# WORK ITEM:
Look through the records below for the line with "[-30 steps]" and the line with "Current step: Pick", then return those lines and all lines between, exactly.

(Items listed in a dataset)
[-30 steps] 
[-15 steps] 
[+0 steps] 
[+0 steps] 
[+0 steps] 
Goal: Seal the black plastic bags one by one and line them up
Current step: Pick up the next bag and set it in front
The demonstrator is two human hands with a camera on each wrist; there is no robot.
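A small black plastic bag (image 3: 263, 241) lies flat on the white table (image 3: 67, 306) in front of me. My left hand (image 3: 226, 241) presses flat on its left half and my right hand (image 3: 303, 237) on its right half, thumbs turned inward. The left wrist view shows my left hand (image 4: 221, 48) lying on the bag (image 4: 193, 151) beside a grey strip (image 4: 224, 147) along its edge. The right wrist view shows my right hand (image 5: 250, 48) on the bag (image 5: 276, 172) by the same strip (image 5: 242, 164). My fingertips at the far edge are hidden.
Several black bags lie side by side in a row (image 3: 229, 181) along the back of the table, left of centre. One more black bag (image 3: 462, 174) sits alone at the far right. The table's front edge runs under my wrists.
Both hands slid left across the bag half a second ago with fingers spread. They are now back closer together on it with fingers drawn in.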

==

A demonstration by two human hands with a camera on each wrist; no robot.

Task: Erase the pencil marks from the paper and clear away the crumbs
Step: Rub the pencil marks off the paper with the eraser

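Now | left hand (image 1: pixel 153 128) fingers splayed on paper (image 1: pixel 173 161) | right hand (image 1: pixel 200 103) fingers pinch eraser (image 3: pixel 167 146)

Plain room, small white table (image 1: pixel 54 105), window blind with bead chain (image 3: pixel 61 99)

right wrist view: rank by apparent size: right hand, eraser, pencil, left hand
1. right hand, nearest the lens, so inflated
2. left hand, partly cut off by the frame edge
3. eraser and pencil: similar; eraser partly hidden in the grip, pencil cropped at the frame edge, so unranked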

# FINISHED TASK:
[-30 steps] 
[-15 steps] 
[+0 steps] 
[+0 steps] 
[+0 steps] 
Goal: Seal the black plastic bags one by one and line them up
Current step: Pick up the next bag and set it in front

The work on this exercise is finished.